* **What you need to do**: Read the data below line by line and copy each one with "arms" in it.

* **Stored dataset items**:
++++++

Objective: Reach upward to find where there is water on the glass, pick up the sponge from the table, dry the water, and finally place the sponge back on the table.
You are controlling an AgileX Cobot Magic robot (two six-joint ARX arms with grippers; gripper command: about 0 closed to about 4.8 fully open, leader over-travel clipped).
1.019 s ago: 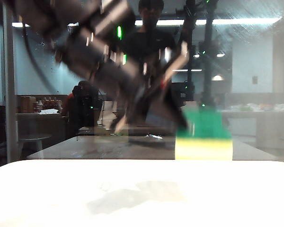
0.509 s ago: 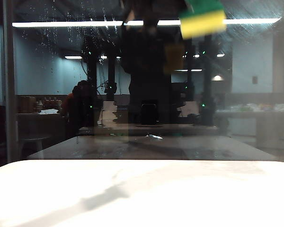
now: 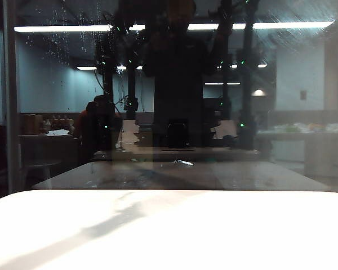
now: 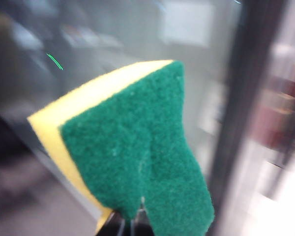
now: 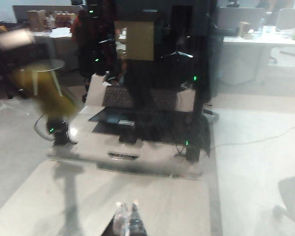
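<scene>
near the glass (image 4: 137,44), left tool (image 4: 132,223) pinches yellow-green sponge (image 4: 132,152); right tool (image 5: 128,219) closed, empty.

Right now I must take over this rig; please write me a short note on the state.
Left gripper: shut on the yellow foam sponge with green scouring layer, raised near the large dark glass pane.
Right gripper: tips together, empty, facing the glass.
Whitish water droplets sit high on the glass, unwiped.
Done: sponge picked up.
Left: dry the water, return sponge to the white table.
</scene>
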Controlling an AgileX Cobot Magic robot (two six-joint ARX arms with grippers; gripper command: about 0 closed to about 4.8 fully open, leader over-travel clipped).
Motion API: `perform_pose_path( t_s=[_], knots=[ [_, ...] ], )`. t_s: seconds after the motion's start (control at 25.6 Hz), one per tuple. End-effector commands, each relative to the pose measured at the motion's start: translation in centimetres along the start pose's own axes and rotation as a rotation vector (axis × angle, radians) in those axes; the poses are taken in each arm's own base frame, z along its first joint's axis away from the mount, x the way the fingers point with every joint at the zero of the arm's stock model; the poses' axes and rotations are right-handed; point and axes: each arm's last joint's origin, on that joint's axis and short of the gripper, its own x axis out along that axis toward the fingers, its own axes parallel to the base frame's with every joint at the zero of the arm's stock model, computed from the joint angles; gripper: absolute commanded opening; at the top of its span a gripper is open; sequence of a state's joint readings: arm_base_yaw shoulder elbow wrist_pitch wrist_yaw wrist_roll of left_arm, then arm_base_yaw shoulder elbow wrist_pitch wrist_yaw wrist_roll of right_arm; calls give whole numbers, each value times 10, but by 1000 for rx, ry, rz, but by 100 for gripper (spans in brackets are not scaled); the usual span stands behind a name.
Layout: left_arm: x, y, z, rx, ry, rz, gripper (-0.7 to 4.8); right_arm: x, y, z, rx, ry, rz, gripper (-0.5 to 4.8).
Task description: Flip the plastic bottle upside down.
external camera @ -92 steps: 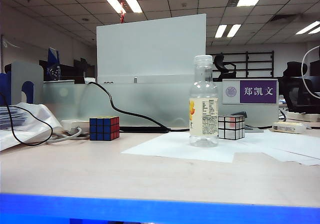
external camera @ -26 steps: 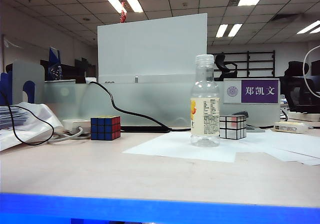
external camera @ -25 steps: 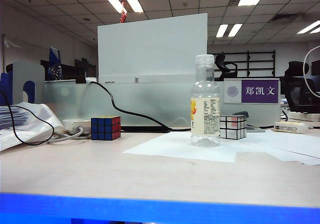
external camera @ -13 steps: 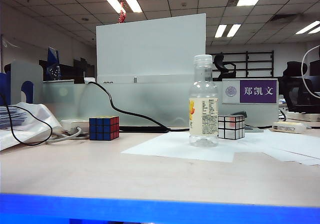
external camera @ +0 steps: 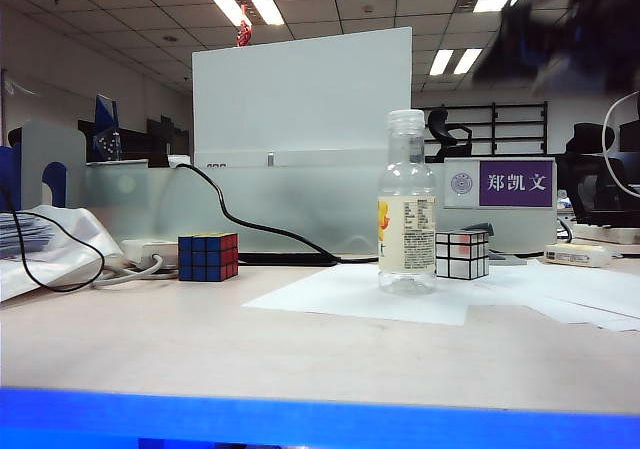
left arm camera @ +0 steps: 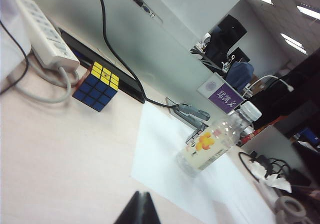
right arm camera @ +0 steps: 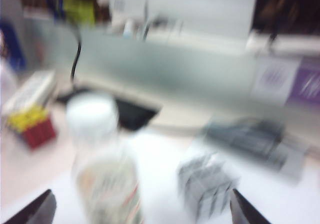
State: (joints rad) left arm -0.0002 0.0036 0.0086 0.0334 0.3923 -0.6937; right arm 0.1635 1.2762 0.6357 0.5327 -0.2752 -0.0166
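Note:
The plastic bottle (external camera: 407, 209) stands upright on a white paper sheet (external camera: 340, 294), white cap on top and fruit label facing left. The left wrist view shows the bottle (left arm camera: 212, 146) well beyond my left gripper (left arm camera: 141, 196), which is shut and empty above the bare desk. The right wrist view is smeared. In it my right gripper (right arm camera: 141, 210) is open, its dark fingertips (right arm camera: 40, 209) far apart, with the bottle (right arm camera: 102, 169) ahead between them and untouched. In the exterior view my right arm (external camera: 560, 29) is a dark blur high above the bottle.
A coloured puzzle cube (external camera: 208, 257) sits left of the bottle beside a power strip (external camera: 145, 252) and a black cable (external camera: 240, 219). A silver mirror cube (external camera: 462, 255) stands just right of the bottle. A frosted partition (external camera: 300, 199) and a name plate (external camera: 500, 184) close the back.
My right arm has swung into the exterior view's top right corner as a dark blur. The bottle and both cubes stay put.

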Motion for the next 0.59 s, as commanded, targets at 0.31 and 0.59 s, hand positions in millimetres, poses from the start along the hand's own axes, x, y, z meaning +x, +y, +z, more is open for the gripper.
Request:
perform_pose_path(
  t_s=[0.31,0.59],
  knots=[
    [0,-1,2,90,-27,14,-4,43,23,-48,8,102,118,479],
    [0,0,2,88,-23,16,-4,60,19,-75,11,111,94,479]
  ],
)
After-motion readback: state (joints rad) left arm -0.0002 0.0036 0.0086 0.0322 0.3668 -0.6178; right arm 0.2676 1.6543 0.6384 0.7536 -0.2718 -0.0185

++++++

* **Response below**:
You are controlling an AgileX Cobot Magic robot (two six-joint ARX arms with grippers; gripper command: about 0 closed to about 4.8 fully open, leader over-travel clipped).
Controlling an AgileX Cobot Magic robot (two six-joint ARX arms with grippers; gripper command: about 0 closed to about 4.8 fully open, leader over-travel clipped).

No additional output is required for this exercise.